Mythologies du monde

Quel animal sacré est notamment associé à la déesse égyptienne Bastet ?

La réponse

Le chat est notamment associé à Bastet, déesse de la joie et de la protection, souvent représentée sous forme de chat ou avec une tête de chat. Selon des auteurs antiques, tuer un chat, même accidentellement, pouvait entraîner la peine de mort dans l’Égypte ancienne.

En savoir plus

Dans la mythologie égyptienne, le chat est l’animal le plus étroitement associé à Bastet. Déesse de la joie et de la protection, Bastet est souvent représentée sous la forme d’un chat ou comme une femme dotée d’une tête de chat. Cette association a contribué à donner au félin une place particulière dans la religion de l’Égypte ancienne, même si le rapport entre les Égyptiens et les chats ne se résume pas à une simple adoration de l’animal.

Une déesse protectrice

Bastet est notamment liée à la protection du foyer et à une forme de bienveillance divine. Son image féline pouvait évoquer à la fois la douceur d’un animal familier et sa capacité à défendre son territoire. Dans les représentations et les objets votifs, elle apparaît parfois comme un chat assis, parfois comme une femme à tête de chat. Cette iconographie la distingue d’autres divinités égyptiennes à caractère félin, notamment Sekhmet, plus fortement associée à la puissance guerrière et destructrice de la lionne. Les fonctions des déesses félines pouvaient toutefois se rapprocher ou évoluer selon les époques et les lieux de culte.

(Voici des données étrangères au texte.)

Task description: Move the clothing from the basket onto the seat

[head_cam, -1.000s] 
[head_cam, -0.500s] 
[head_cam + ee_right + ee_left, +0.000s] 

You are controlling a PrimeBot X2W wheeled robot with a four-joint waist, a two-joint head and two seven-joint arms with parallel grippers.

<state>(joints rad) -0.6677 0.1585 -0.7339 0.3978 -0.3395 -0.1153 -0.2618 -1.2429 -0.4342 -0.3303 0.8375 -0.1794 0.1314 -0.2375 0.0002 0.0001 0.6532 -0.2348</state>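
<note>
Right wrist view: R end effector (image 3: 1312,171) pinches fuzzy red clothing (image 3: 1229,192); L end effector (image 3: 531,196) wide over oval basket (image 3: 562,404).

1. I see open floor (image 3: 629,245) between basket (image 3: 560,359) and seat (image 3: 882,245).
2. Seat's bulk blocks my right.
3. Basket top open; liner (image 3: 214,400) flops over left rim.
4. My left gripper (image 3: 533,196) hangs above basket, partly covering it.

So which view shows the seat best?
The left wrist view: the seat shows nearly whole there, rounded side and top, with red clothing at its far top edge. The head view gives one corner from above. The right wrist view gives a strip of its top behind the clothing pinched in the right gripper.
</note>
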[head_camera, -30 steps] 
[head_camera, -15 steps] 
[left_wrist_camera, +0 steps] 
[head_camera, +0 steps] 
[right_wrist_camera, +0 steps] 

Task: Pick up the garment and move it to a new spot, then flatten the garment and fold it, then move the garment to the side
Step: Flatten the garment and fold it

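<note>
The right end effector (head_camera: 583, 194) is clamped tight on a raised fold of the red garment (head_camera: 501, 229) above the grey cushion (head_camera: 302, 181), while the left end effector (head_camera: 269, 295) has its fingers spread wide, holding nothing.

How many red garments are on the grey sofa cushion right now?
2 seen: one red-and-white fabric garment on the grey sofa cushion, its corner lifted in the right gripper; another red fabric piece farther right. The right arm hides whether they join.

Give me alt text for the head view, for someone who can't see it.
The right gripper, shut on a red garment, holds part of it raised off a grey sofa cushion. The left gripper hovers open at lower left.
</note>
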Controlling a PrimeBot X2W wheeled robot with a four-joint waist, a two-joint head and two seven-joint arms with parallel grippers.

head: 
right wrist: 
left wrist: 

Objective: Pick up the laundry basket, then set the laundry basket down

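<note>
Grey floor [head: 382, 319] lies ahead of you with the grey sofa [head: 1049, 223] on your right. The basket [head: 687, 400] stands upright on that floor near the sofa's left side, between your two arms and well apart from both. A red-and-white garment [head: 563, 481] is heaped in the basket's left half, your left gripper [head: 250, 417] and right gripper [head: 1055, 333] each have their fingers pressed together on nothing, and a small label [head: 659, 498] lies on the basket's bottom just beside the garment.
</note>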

Le culte de Bastet à Bubastis

Le principal centre du culte de Bastet se trouvait à Bubastis, dans le delta du Nil. La ville était consacrée à la déesse et accueillait des cérémonies en son honneur. L’auteur grec Hérodote, qui visita l’Égypte, décrit une grande fête de Bubastis marquée par des déplacements en bateau, de la musique et des réjouissances. Ce témoignage antique contribue à expliquer pourquoi Bastet est souvent associée à la joie, aux célébrations et à la protection. Les statuettes et amulettes représentant la déesse ou le chat pouvaient être déposées comme offrandes dans les sanctuaires, témoignant de la ferveur des fidèles.

Des chats vénérés et momifiés

L’importance religieuse du chat se manifeste aussi par la découverte de nombreuses momies de chats et de figurines félines dans des contextes cultuels et funéraires. Ces animaux pouvaient être offerts aux divinités, en particulier dans le cadre du culte de Bastet. Il faut cependant éviter d’en déduire que chaque chat vivant était considéré comme une incarnation directe de la déesse ou que tous bénéficiaient exactement du même statut. Dans la religion égyptienne, les animaux pouvaient être associés à une divinité, servir d’offrandes ou recevoir un traitement particulier sans être confondus avec le dieu lui-même.

Une protection rapportée par les auteurs antiques

La place exceptionnelle du chat est également illustrée par des récits d’auteurs antiques. Selon certains d’entre eux, tuer un chat, même accidentellement, pouvait entraîner la peine de mort dans l’Égypte ancienne. Diodore de Sicile rapporte notamment la réaction extrêmement violente d’une foule après la mort d’un chat. Ces témoignages doivent être présentés comme des récits antiques plutôt que comme une description exhaustive du droit égyptien, car ils ne suffisent pas à établir le fonctionnement quotidien de la justice dans tout le pays. Ils montrent néanmoins l’impression profonde que la protection religieuse du chat produisait sur les observateurs étrangers. Ainsi, dans l’imaginaire égyptien, le félin associé à Bastet réunissait la familiarité, la vigilance et la puissance protectrice.